Concorrendo sob o pseudônimo "Flor do Verde Pinho", Maria de Lourdes enviou dois poemas inéditos: "Terço da Aldeia" e "Fio de Lã". Este último lhe valeu o Troféu Portugal da Associação de Cultura Luso-Brasileira, promotora do Salão. O regulamento do concurso exigiu que os trabalhos fossem expostos em molduras, com ilustrações. Ilustrado com um fio de lã, o poema vencedor apresenta a tessitura forte no texto, que lhe valeu o primeiro lugar entre mais de 200 concorrentes:
Quando no Tejo embarquei tinha um xailinho pra frio que os mares de sete dias desmancharam em novelo. Aqui achei outro rio e de Bandeira roubei o primeiro "alumbramento". Desbotaram os rosados de minha face européia: amorenei inteirinha De menina, virei moça. Troquei o falar castiço por sotaque tropical, arrastado e mestiço
Ponte transoceânica entre as raízes lusitanas da autora e o seu crescimento pessoal no Brasil, o poema tem a tônica nos pilares plantados no além-mar e dentro de si mesma:
(Se esqueci das amoras? Das quintas e das latadas, das fontes, grilos, giestas, primaveras e outonos?) Passei a colher pitombas, jambos, mangas, carambolas, e me entreguei à passagem, às praias, coqueiros, pontes. Mas a ponta inicial daquele fio de lã (azul e quente da infância) ficou por certo amarrada do outro lado. Fixa por limos do tempo ainda existe, raiz, e insiste em meu canto.
As dificuldades de aculturação e a indestrutibilidade das raízes revestem o fio de lã do mais alto significado emocional e poético:
Só isso não consegui
ao passar o Equador,
de minha alma guitarra
fazer um clarim-mental.
Insisto, a culpa é da lã,
Aquele fio azulado,
que reteve o meu cantar
longe, longe
do outro lado.
Por ele caminham ondas de atavismo irrecusável (lírica voz portuguesa). E em minhas cantigas – todas – por mais que busque alegria choro fado com certeza.
Bacharel em Direito pela Universidade Federal de Pernambuco, Maria de Lourdes Hortas deixou os volumes das leis para pôr em prática suas intenções, já esboçadas aos 16 anos de idade.
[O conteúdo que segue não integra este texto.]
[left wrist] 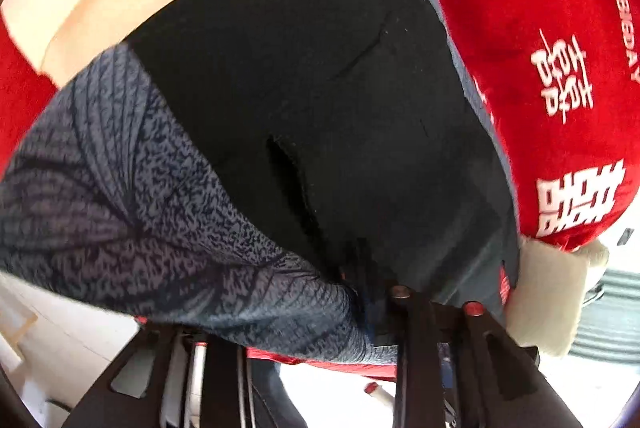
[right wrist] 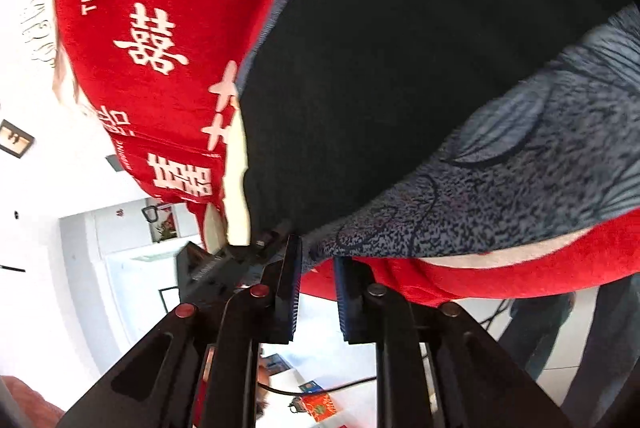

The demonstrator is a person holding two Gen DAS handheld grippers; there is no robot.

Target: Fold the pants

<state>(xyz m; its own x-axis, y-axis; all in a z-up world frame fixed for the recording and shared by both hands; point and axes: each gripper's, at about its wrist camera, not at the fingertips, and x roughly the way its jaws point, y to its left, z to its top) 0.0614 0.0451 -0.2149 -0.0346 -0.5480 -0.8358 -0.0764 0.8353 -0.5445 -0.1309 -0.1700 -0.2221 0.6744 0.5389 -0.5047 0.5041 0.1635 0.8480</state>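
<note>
Pants (left wrist: pixel 320 88) on red blanket (left wrist: pixel 540 48); grey-patterned part folded over

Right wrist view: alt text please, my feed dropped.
The right gripper, black fingers narrowly parted, meets a corner of black pants with grey leaf-patterned fabric, lying on a red blanket with white characters; whether it grips is unclear.

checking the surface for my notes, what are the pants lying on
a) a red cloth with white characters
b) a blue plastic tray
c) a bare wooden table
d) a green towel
a, since the dark pants with their grey patterned part are spread over a red cloth printed with white characters and the words "the bigday", seen in both wrist views.
</note>
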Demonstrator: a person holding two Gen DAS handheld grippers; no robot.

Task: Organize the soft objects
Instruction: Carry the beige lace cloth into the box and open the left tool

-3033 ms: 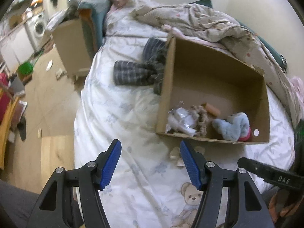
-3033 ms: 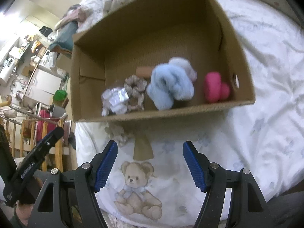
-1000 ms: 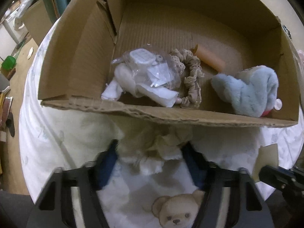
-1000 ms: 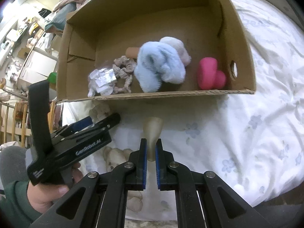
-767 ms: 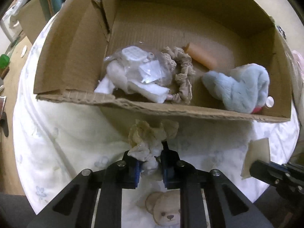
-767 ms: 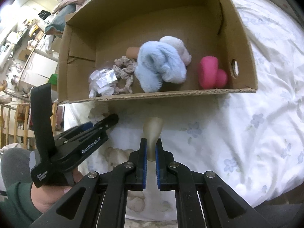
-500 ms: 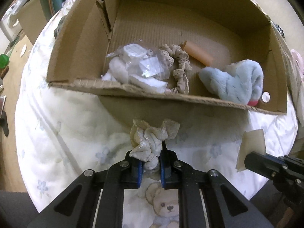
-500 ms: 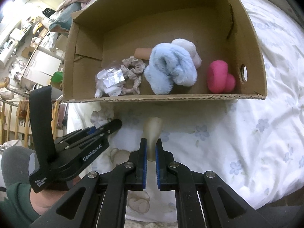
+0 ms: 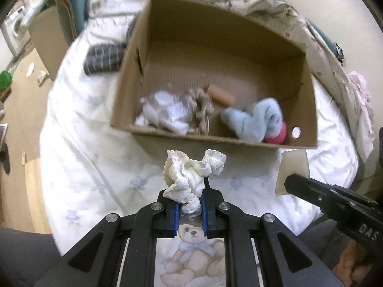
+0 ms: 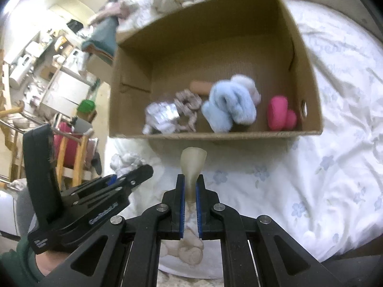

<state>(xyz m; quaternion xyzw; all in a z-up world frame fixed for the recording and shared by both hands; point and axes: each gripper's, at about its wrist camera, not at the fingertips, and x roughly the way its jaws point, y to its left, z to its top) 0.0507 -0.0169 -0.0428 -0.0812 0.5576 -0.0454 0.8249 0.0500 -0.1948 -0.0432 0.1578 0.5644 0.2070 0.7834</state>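
Note:
My left gripper [image 9: 190, 209] is shut on a cream lace scrunchie [image 9: 191, 174] and holds it above the bed, in front of the cardboard box [image 9: 215, 143]. My right gripper [image 10: 190, 191] is shut on a flat beige sponge piece [image 10: 192, 165], also held in front of the box [image 10: 215, 135]. The box holds a plastic-wrapped white bundle [image 10: 161, 117], a beige scrunchie [image 10: 188, 106], a tan cylinder [image 10: 201, 86], a light blue fluffy item [image 10: 229, 108] and a pink item [image 10: 280, 116]. The sponge also shows in the left wrist view [image 9: 293, 169].
The box stands on a white floral bedsheet [image 9: 91, 148] with a teddy bear print [image 9: 191, 258]. A striped dark garment [image 9: 104, 57] lies left of the box. A crumpled quilt [image 9: 239, 2] lies behind it. The floor and furniture are beyond the bed's left edge [image 9: 21, 119].
Both grippers closed on their items on the bed and have lifted and drawn back from the box. The box looks farther away now.

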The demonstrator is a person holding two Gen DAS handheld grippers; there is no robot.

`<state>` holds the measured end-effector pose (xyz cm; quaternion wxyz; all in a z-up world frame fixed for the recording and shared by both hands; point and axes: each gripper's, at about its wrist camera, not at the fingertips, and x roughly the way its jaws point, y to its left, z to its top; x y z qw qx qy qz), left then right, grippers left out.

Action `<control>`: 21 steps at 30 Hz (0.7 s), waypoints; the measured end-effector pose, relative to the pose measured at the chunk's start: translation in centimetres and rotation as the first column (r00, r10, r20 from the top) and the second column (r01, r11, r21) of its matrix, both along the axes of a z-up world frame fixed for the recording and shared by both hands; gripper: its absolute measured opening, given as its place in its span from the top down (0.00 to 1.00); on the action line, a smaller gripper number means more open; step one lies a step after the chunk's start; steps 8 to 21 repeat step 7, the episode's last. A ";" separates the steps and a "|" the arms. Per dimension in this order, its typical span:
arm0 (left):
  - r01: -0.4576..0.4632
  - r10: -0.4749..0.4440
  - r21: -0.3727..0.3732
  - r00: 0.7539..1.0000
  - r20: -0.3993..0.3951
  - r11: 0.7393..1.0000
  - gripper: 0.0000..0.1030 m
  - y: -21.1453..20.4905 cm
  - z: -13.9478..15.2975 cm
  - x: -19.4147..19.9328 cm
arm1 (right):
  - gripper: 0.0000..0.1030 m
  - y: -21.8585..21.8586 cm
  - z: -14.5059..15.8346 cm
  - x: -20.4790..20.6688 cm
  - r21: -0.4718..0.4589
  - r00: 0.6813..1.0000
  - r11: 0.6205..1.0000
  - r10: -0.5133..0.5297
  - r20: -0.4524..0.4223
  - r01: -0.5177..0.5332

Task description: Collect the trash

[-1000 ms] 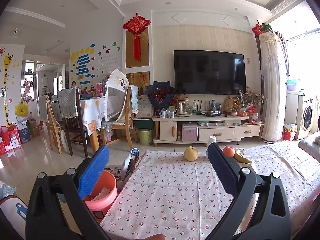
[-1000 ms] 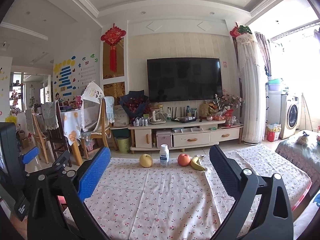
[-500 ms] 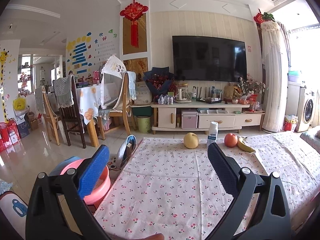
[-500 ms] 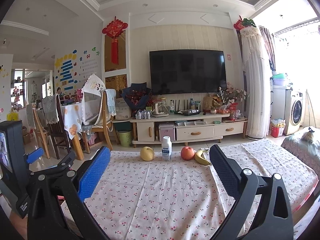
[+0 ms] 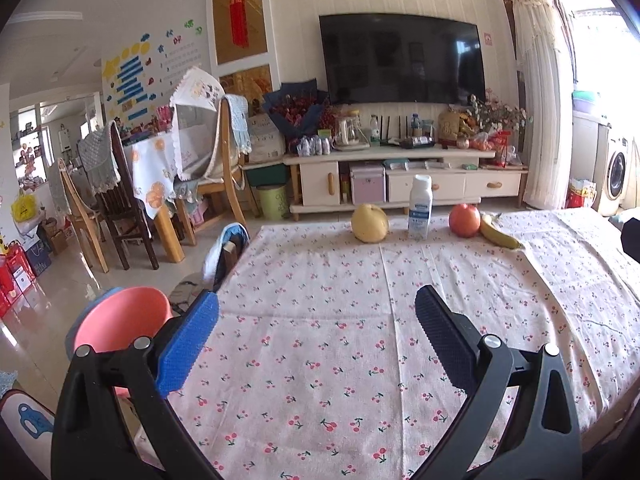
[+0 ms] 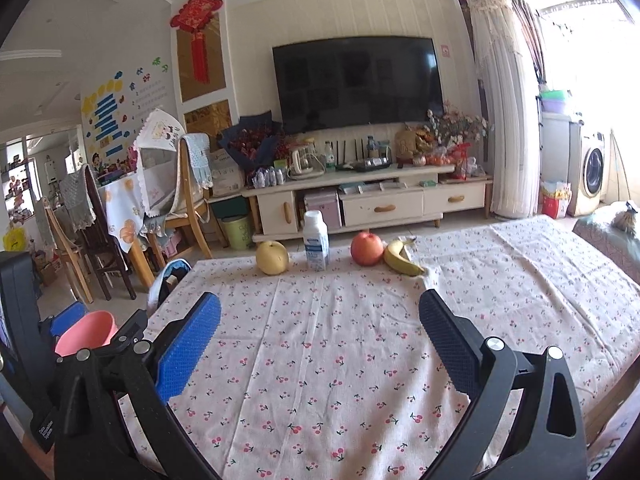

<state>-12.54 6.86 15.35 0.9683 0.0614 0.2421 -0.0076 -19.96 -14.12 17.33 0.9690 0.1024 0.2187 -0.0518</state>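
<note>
Over tablecloth [image 5: 320,320], both grippers' fingers [image 5: 188,344] spread, empty.

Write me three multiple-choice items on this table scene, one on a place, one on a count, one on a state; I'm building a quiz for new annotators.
1. Where does the white bottle stand?
A. between the yellow pear and the red apple
B. inside the pink bin
C. right of the banana

2. How many pieces of fruit lie on the tablecloth?
A. one
B. three
C. five

3. In what state is the right tool?
A. shut on the bottle
B. shut on nothing
C. open and holding nothing

Answers:
1 A: the bottle stands upright in the row, pear on its left, apple on its right.
2 B: pear, apple and banana are the only fruit.
3 C: its fingers stand wide apart with only cloth between them; the left tool looks the same.
</note>
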 end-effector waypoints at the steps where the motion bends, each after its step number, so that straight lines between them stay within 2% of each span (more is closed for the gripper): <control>1: 0.003 -0.003 -0.004 0.999 -0.040 1.000 0.04 -0.4 -1.1 1.2 | 0.05 -0.7 -1.1 1.3 0.016 0.999 1.000 -0.013 -0.032 0.014; 3: 0.010 -0.013 -0.026 0.993 -0.119 1.000 0.04 -1.3 -3.6 3.4 | 0.05 -2.0 -3.3 4.1 0.026 0.994 0.999 -0.034 -0.099 0.037; 7: -0.039 0.020 -0.061 0.961 -0.277 0.997 0.04 -2.7 -8.8 7.8 | 0.05 -3.8 -8.6 9.9 -0.008 0.968 0.997 -0.070 -0.240 0.071; 21: -0.039 0.020 -0.061 0.961 -0.277 0.997 0.04 -2.7 -8.8 7.8 | 0.05 -3.8 -8.6 9.9 -0.008 0.968 0.997 -0.070 -0.240 0.071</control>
O que eu quero/ realmente/ é pôr à tona/ a alma do mundo/ translúcida como fonte. Mas logo descobriria que a alma deste mundo velho de guerras não é tão translúcida assim. É preciso, às vezes, quebras relógios/ rasgar calendários/ ter como guias, somente sóis e luas, o que, a muito poucos é permitido fazer.
Quando voltou a Portugal para realizar pesquisas literárias, Maria de Lourdes Hortas ganhou seu primeiro prêmio, no concurso de manuscritos "Poesia por autores inéditos". Teve, então publicado seu primeiro livro – Aromas da Infância (1965). Mais de dez anos depois, no Recife, obtém a licenciatura em Letras e passa a ensinar Literatura. Continua, porém, romeira de rimas e metáforas: Aqui é planície/ e eu busco a montanha./ Aqui é a noite/ e eu aguardo o dia.
O refúgio na palavra escrita
Lourdinha acha que recorreu primeiro a palavra escrita por causa de sua dificuldade de comunicação oral com o mundo. Quando foi solicitada a ler seu poema vencedor, na cerimônia de entrega do troféu, o fez de tal maneira (agravada pela emoção do momento), que ouviu o seguinte comentário, de um membro da platéia: "Poesia dez, declamação zero".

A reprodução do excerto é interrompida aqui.